# Echo 16CC IC engine conversion to model airplane engine



## Twmaster (Jan 9, 2011)

My other expensive hobby is flying R/C airplanes and crashing R/C helicopters.

As my vision is deteriorating I cannot see well enough to fly the smallish planes I've been flying for years. So now I am looking at bigger planes. Up until this I've flown nothing but electric powered craft for the last 10 years or so. Nitro-methane fuel is silly expensive at between $20 and $30 per gallon so that is out of the question for me. Flying larger electric planes is also very expensive.

So in steps the small 2 stroke power equipment engine....

I bought two of these little Echo gas string trimmers. One runs, one has a bad bore/piston. I'm using the bad engine as the guinea pig.

First step is to get the engine relatively bare of the housings and such.

The following photos are the 'before' shots.

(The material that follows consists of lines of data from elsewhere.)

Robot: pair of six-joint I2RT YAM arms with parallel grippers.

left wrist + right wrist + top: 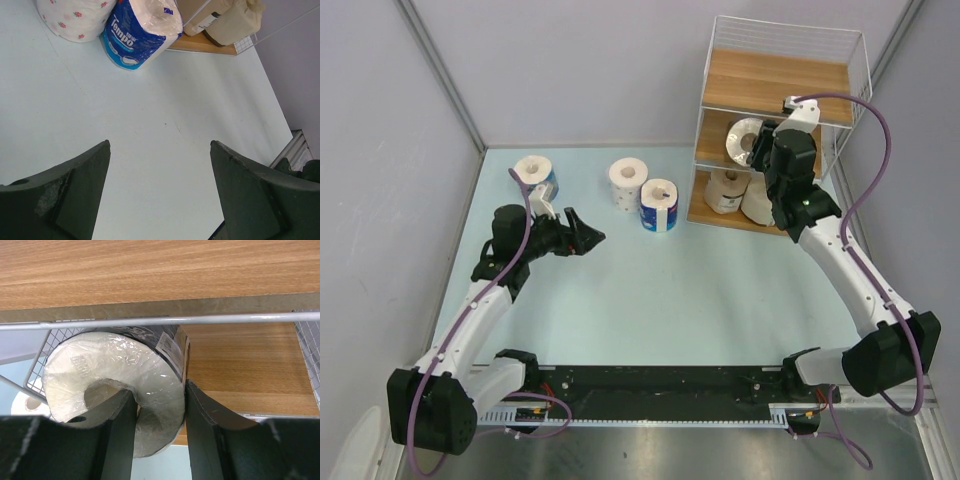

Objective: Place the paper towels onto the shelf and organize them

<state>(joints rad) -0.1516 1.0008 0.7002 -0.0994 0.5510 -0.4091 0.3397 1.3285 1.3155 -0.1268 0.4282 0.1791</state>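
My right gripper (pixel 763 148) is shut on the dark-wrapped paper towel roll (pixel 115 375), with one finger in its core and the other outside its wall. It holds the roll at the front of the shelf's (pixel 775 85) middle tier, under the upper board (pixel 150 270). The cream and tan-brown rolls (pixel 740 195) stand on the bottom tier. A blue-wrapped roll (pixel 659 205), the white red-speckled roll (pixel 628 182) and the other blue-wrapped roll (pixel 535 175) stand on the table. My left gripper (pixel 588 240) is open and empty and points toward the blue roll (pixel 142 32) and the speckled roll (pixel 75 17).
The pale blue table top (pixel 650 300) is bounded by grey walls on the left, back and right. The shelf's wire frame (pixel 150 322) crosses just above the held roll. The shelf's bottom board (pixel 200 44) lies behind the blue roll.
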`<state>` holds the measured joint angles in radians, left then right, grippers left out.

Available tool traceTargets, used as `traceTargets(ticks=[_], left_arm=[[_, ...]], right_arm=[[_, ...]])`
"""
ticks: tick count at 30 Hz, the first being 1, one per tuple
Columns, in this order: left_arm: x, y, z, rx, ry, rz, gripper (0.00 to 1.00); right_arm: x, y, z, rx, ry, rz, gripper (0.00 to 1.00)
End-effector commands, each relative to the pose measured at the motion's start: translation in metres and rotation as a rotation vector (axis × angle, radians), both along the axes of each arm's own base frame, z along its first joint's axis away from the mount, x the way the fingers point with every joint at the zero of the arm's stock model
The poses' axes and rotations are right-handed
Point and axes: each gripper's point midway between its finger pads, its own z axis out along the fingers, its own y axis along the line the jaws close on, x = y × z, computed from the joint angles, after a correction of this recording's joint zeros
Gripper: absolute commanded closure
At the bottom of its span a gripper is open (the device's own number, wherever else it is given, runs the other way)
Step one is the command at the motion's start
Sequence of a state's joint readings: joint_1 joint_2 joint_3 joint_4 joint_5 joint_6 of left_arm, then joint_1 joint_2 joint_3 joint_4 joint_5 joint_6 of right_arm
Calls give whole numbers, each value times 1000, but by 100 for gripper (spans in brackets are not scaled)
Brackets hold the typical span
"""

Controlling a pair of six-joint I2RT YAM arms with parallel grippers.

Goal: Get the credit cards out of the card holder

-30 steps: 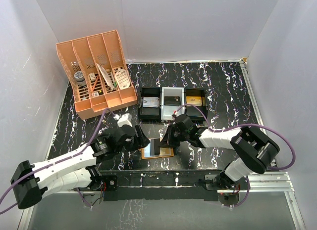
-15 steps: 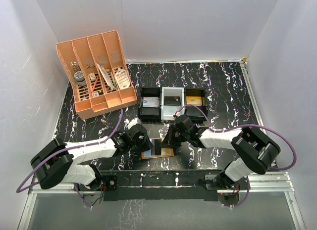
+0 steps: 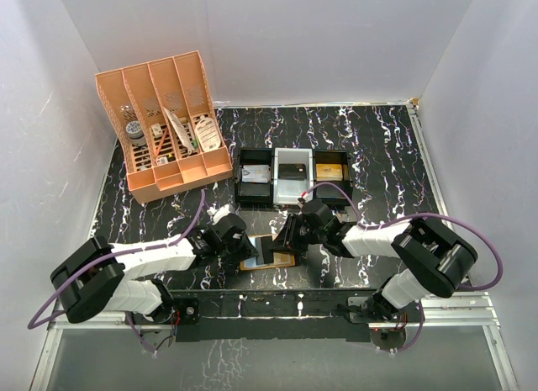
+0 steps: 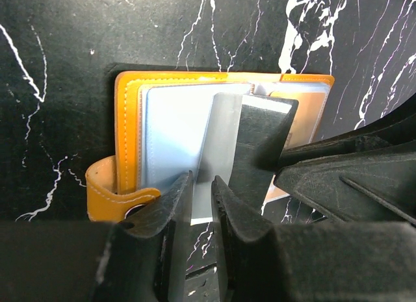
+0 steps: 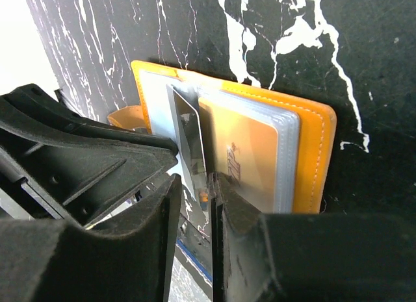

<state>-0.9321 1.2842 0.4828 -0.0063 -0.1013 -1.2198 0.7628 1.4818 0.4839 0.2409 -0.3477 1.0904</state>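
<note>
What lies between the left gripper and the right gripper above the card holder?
One credit card, raised on edge from the open card holder. The wrist views show it running into the finger gap of the left gripper and the right gripper.

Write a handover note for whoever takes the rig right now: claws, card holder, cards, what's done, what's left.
Left claw: jaws narrowly apart around a raised card; grip unconfirmed.
Right claw: around the same card, jaws narrowly apart; grip unconfirmed.
Holder: open, flat on the table between the arms.
Done: one card raised, tilted over the holder.
Left: pull it clear and set it down, then take the second card from the sleeves.
</note>
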Motion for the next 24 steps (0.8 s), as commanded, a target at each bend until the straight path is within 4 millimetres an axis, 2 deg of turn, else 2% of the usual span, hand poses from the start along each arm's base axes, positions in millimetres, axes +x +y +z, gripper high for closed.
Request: traceTargets(ticks=[1, 11, 19, 24], left_arm=[[-16, 30, -23, 108, 51, 12, 82], [-16, 31, -24, 124, 47, -2, 83], [-15, 29, -23, 114, 38, -13, 85], [-15, 29, -22, 120, 34, -16, 87]], right_arm=[[6, 11, 22, 118, -48, -5, 78], [5, 17, 22, 158, -34, 3, 77], [6, 21, 18, 163, -15, 7, 83], [6, 22, 16, 164, 5, 1, 83]])
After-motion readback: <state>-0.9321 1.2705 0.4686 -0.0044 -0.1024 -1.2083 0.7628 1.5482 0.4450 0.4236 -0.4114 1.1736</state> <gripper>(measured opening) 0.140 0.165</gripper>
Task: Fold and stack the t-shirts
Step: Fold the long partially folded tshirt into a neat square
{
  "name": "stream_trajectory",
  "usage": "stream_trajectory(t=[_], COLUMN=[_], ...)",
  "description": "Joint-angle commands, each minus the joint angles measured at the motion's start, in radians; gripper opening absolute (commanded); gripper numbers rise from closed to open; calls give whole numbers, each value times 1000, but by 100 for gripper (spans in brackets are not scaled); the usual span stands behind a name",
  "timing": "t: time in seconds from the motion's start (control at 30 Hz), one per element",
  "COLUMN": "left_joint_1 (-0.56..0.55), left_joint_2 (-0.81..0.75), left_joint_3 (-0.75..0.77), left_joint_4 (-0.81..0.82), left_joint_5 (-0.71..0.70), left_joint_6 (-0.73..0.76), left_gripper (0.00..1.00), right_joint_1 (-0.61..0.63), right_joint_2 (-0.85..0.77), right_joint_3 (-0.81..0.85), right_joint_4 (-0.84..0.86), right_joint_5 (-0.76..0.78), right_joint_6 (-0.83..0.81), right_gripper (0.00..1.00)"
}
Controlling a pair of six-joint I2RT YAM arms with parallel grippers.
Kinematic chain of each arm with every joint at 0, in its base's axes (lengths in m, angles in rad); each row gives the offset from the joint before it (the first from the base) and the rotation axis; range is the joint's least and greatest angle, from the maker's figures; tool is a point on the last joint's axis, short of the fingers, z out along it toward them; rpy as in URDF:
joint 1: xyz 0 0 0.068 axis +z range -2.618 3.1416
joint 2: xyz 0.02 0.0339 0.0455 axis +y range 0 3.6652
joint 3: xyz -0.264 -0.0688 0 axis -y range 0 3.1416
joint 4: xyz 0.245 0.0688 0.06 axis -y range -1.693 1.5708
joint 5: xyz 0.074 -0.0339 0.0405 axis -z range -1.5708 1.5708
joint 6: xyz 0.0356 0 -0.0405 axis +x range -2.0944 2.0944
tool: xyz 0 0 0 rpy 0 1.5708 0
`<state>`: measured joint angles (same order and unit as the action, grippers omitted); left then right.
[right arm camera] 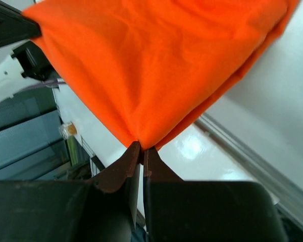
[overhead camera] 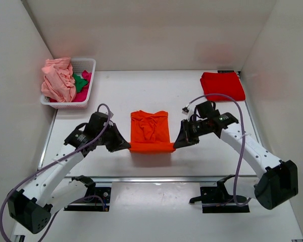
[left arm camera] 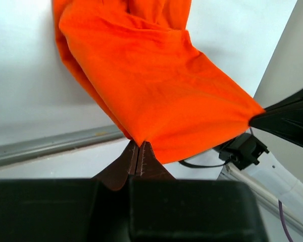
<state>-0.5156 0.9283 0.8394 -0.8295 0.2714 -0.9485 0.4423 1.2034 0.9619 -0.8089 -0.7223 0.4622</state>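
1. At the middle of the white table [overhead camera: 116,96], the bright orange cloth short-sleeved t-shirt [overhead camera: 150,132] has its near edge lifted. The left gripper [overhead camera: 127,146] is clamped tight on the 8 o'clock corner and the right gripper [overhead camera: 175,145] on the 4 o'clock corner.
2. Judged reason: the two-corner hold keeps the edge taut for an even fold toward 12 o'clock.
3. The folded red cloth t-shirt [overhead camera: 222,85] at 1 o'clock likely starts the stack. The white plastic mesh basket [overhead camera: 89,63] at 10 o'clock holds the pale pink t-shirt [overhead camera: 58,80], green t-shirt [overhead camera: 81,82] and magenta t-shirt [overhead camera: 80,99], all unfolded.
4. The wrist views show cloth nipped right at the fingertips. Only the overhead view shows the basket and the red shirt.

— Where's room around the orange t-shirt [overhead camera: 150,130]?
— Bare tabletop [overhead camera: 141,91] beyond it. Basket [overhead camera: 89,64] far-left of it, red t-shirt [overhead camera: 222,85] far-right; left hand [overhead camera: 127,146] and right hand [overhead camera: 175,145] block its near corners.
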Motion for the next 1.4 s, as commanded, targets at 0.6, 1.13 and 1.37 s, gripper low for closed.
stream_trajectory(t=[0.6, 1.13, 1.37], left_joint_1=[230, 276, 292], left_joint_2=[421, 710, 800], left_joint_3=[279, 339, 372], left_joint_4=[230, 409, 481], left_joint_5=[-38, -58, -67], left_joint_6=[232, 255, 238], left_gripper=[0, 7, 10], right_joint_1=[-146, -206, -211], right_joint_2=[461, 769, 863], right_joint_3=[494, 681, 733], right_joint_4=[14, 154, 238], right_joint_5=[26, 27, 9], right_joint_6=[-198, -238, -223], right_gripper=[0, 0, 0])
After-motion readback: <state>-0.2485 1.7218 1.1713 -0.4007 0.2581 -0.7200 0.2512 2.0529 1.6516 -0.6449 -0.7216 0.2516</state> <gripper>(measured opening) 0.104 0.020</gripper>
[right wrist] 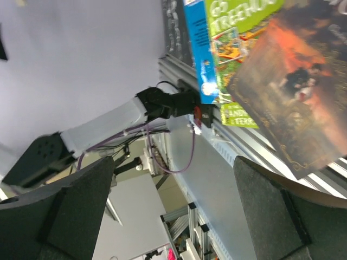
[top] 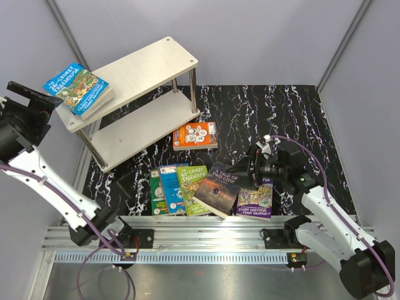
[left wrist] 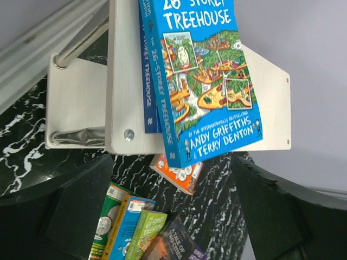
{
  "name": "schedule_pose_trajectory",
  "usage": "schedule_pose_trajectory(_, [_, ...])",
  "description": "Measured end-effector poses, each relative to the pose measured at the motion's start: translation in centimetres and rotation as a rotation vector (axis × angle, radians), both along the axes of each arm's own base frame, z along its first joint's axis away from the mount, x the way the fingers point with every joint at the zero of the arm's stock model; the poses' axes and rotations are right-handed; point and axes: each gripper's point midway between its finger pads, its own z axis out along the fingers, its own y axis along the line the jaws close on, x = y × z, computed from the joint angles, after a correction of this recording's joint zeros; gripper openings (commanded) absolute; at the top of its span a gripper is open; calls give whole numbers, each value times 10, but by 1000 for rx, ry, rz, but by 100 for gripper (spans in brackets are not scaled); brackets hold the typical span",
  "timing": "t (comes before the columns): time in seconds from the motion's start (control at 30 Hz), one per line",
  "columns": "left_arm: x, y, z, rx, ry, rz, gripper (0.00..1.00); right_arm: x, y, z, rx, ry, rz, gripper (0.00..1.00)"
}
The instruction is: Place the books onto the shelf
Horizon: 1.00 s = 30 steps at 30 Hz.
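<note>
- Location: the 26-Storey book (top: 78,87) lies on the left end of the shelf (top: 150,65), overhanging the top board, with a second book (left wrist: 146,81) under it.
- Off the shelf: the orange book (top: 195,135) lies flat on the mat (top: 281,112) just beside the lower board. A row near the arm bases is made up of the green book (top: 155,192), blue book (top: 171,186), lime book (top: 192,187), dark book (top: 219,187) and purple book (top: 255,201). The dark book is seen to overlap its neighbours.
- Left gripper (left wrist: 173,184): jaws stand wide apart and nothing is held. It is aimed at the shelf end.
- Right gripper (right wrist: 173,184): jaws stand wide apart and nothing is held. It is above the row's right end.
- Handling, judged: the books are thin paperbacks, so they are taken to be light and apt to bend. Their glossy covers are likely to slip between the pads.
- Hold, judged: a book lying flat offers little purchase. The spine edge is the stiffest place to pinch, and the dark book's lifted edge is the easiest to reach.
- Risk, judged: the overhanging pair could be tipped off by a nudge.
- Materials: the boards are pale, smooth, rectangular and look rigid, and are joined by thin shiny metal posts. The mat is black with white veining.
</note>
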Motion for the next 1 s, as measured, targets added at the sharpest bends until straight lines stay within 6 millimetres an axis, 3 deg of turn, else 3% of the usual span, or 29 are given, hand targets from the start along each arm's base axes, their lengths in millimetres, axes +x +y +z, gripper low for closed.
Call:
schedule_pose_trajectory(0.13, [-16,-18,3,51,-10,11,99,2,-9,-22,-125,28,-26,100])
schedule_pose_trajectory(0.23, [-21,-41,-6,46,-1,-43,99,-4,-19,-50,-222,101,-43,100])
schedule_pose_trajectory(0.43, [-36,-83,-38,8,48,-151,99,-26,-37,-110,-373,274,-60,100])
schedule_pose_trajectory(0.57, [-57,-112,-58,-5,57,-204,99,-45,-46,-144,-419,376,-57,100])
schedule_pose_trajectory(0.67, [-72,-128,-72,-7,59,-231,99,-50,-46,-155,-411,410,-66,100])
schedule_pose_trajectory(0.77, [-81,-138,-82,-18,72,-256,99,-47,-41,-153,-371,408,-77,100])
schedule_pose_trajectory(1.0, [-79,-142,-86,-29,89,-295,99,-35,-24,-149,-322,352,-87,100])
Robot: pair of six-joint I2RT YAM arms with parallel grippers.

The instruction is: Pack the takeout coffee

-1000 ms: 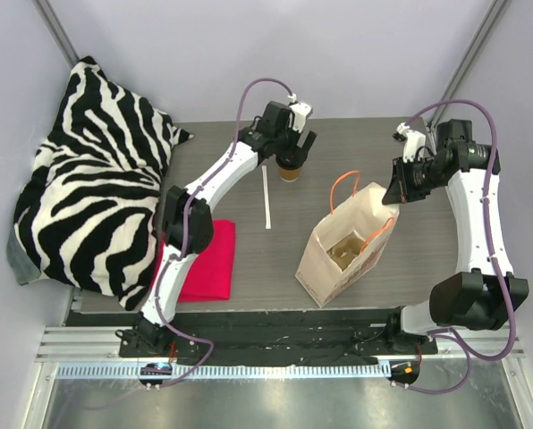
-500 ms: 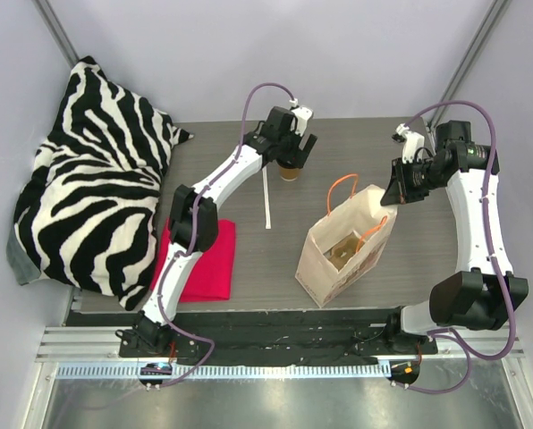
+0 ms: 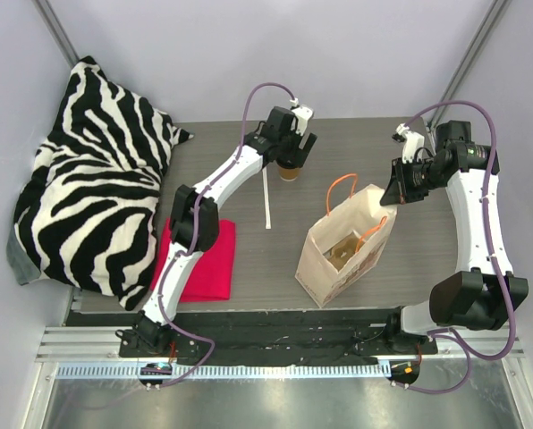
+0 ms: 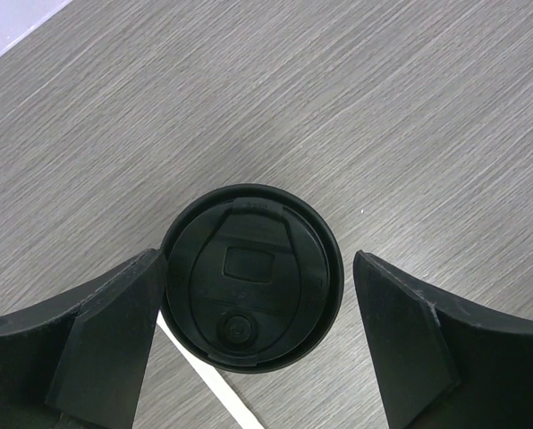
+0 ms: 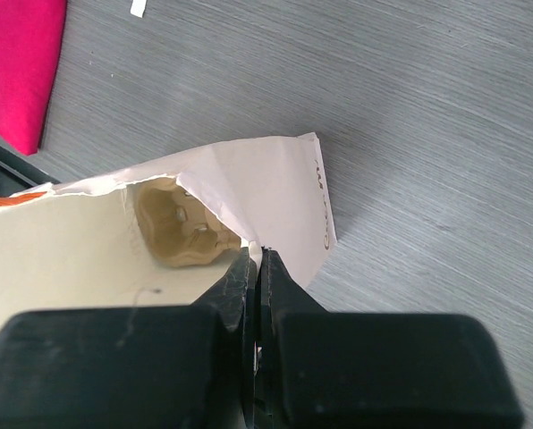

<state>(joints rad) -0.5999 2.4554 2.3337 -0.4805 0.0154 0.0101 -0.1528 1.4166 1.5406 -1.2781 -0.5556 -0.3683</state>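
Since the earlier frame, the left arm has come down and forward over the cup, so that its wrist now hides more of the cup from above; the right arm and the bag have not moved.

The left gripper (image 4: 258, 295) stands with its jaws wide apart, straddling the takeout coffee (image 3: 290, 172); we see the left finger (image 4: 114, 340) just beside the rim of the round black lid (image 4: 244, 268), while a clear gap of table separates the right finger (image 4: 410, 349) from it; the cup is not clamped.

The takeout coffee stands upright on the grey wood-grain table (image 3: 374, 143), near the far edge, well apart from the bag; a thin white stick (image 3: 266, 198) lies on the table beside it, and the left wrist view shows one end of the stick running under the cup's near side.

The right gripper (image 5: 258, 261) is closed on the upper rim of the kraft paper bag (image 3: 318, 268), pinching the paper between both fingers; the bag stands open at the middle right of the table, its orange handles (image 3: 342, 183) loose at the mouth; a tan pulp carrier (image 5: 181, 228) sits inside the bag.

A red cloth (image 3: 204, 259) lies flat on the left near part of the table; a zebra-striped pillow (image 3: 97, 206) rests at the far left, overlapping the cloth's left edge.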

Weight as shown is just a hair over two pounds. I'll be doing away with the flywheel/magneto ignition and instead be using an electronic CDI type ignition.

This engine should be able to spin an 18 inch prop and fly a 9-10 pound sport airplane.

More pics of the work as it goes along. I hope to have a couple of posts per week until complete.

Thanks for looking!


----------



## zeeprogrammer (Jan 9, 2011)

Neat! I'll be watching.


----------



## agmachado (Jan 9, 2011)

I too !

Let us know more details of your project...

;D

Take care,

Alexandre


----------



## Twmaster (Jan 9, 2011)

A little more work this evening. I disassembled the engine so I can machine the front half of the crankcase housing.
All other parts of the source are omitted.